Problem details » Leave the pictures aside. Retype exactly the lines from the top of the data below through the one holding "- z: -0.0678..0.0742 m".

*** Dataset excerpt Section Begins ***

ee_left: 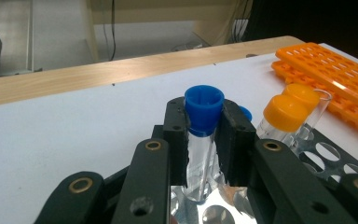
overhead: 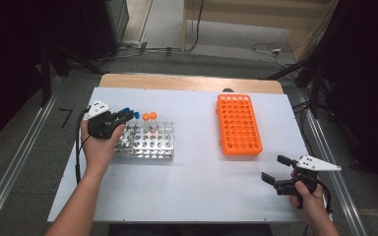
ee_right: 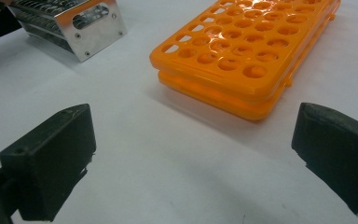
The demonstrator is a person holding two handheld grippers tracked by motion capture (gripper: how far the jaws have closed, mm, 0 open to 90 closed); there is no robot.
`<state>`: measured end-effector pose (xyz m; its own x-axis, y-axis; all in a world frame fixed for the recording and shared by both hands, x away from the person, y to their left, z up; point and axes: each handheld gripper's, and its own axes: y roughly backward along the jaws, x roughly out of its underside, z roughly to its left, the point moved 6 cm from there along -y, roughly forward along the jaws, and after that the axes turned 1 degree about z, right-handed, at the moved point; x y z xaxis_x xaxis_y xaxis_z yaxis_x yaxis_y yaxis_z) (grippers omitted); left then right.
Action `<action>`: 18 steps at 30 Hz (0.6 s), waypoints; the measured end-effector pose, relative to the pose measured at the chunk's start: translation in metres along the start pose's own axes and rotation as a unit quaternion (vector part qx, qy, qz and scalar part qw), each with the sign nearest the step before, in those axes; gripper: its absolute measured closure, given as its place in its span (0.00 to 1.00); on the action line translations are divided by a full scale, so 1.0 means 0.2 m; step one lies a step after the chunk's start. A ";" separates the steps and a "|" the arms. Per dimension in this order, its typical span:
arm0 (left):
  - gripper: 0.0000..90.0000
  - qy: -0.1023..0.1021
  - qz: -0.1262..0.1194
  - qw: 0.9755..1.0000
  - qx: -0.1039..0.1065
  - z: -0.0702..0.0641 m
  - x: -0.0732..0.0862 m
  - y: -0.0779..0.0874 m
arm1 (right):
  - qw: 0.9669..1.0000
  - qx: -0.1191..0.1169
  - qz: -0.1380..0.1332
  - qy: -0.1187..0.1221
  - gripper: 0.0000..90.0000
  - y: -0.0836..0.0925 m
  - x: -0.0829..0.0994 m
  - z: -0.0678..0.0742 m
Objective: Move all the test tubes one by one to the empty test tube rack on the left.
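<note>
The left tongs (overhead: 126, 114) are clenched on a clear tube with a blue cap (ee_left: 203, 122), their two black pads pressing its sides just under the cap. The tube stands upright, its lower end down in a hole at the far left corner of the metal rack (overhead: 150, 142). In the left gripper view a second blue cap (ee_left: 245, 113) peeks out just behind the right pad. Two tubes with orange caps (ee_left: 286, 113) stand in the same rack a little to the right, side by side and close to each other, apart from the held tube.

The metal rack sits on the left half of the white tabletop (overhead: 192, 182), with the person's left hand (overhead: 98, 145) lying against its left end. An orange rack (overhead: 237, 124) lies on the right half, well apart from the metal one, all its holes bare.

The right tongs (overhead: 274, 169) are released, their jaws spread wide with nothing between them. They hang low over the tabletop near the right front corner, pointing towards the orange rack, which lies just ahead of them in the right gripper view.
</note>
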<state>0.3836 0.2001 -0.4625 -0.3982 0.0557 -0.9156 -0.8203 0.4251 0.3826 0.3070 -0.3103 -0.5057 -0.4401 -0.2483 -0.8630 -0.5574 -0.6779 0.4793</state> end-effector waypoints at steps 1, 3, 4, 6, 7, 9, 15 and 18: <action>0.84 -0.001 0.005 1.000 -0.002 0.00 0.00 0.00 | 1.000 0.000 0.000 0.000 0.00 0.00 0.00 0.00; 0.84 0.001 0.011 1.000 -0.002 0.00 0.01 -0.01 | 1.000 0.000 0.000 0.000 0.00 0.00 0.00 0.00; 0.83 0.001 0.014 1.000 -0.002 0.00 0.01 -0.01 | 1.000 0.001 0.001 -0.001 0.00 0.00 0.00 0.00; 0.81 0.004 0.019 1.000 -0.002 -0.01 0.01 -0.01 | 1.000 0.000 0.001 -0.001 0.00 0.00 0.00 0.00; 0.81 0.004 0.021 1.000 -0.001 -0.01 0.01 -0.01 | 1.000 0.000 0.001 -0.001 0.00 0.00 0.00 0.00; 0.77 0.008 0.022 1.000 0.000 -0.01 0.01 -0.01 | 1.000 0.001 0.002 -0.001 0.00 0.00 0.00 0.00; 0.65 0.011 0.016 1.000 0.005 0.00 0.00 0.02 | 1.000 0.001 0.000 -0.001 0.00 0.00 0.00 0.00; 0.60 0.013 0.010 1.000 0.013 -0.01 0.00 0.04 | 1.000 0.001 0.000 0.000 0.00 0.00 0.00 0.00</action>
<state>0.3774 0.2021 -0.4591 -0.4246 0.0411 -0.9044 -0.8011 0.4484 0.3965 0.3071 -0.3111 -0.5060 -0.4408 -0.2479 -0.8627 -0.5588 -0.6763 0.4799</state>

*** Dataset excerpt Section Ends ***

Reply to the exercise »
ee_left: 
overhead: 
ee_right: 
The demonstrator is a person holding two handheld grippers tracked by motion capture (gripper: how far the jaws have closed, mm, 0 open to 90 closed); there is no robot.
`<state>`: measured end-effector pose (xyz m; its own x-axis, y-axis; all in a world frame fixed for the recording and shared by both hands, x away from the person, y to their left, z up; point and axes: each handheld gripper's, and its own axes: y roughly backward along the jaws, x roughly out of its underside, z roughly to its left, the point moved 6 cm from there along -y, roughly forward along the jaws, and after that the axes turned 1 degree about z, right-handed, at the moved point; x y z xaxis_x xaxis_y xaxis_z yaxis_x yaxis_y yaxis_z) (grippers omitted); left then right.
Action `<action>`: 18 steps at 30 Hz (0.6 s), waypoints; the measured end-effector pose, relative to the pose measured at the chunk's start: translation in metres along the start pose's own axes and rotation as a unit quaternion (vector part qx, qy, qz and scalar part qw), each with the sign nearest the step before, in those axes; gripper: its absolute measured closure, given as its place in its span (0.00 to 1.00); on the action line translations are divided by a full scale, so 1.0 means 0.2 m; step one lies a step after the chunk's start. A ";" separates the steps and a "|" the arms. Per dimension in this order, its typical span:
arm0 (left):
  - gripper: 0.0000..90.0000
  - qy: -0.1023..0.1021
  - qz: -0.1262..0.1194
  - qw: 0.9755..1.0000
  - qx: -0.1039..0.1065
  - z: -0.0702..0.0641 m
  - x: -0.0732..0.0862 m
  - y: -0.0779..0.0874 m
arm1 (right):
  - qw: 0.9669..1.0000
  - qx: -0.1191..0.1169
  - qz: -0.1380..0.1332
  - qy: -0.1187..0.1221
  - gripper: 0.0000..90.0000
  - y: -0.0836..0.0925 m
  - x: -0.0829..0.0994 m
  - z: -0.0678..0.0742 m

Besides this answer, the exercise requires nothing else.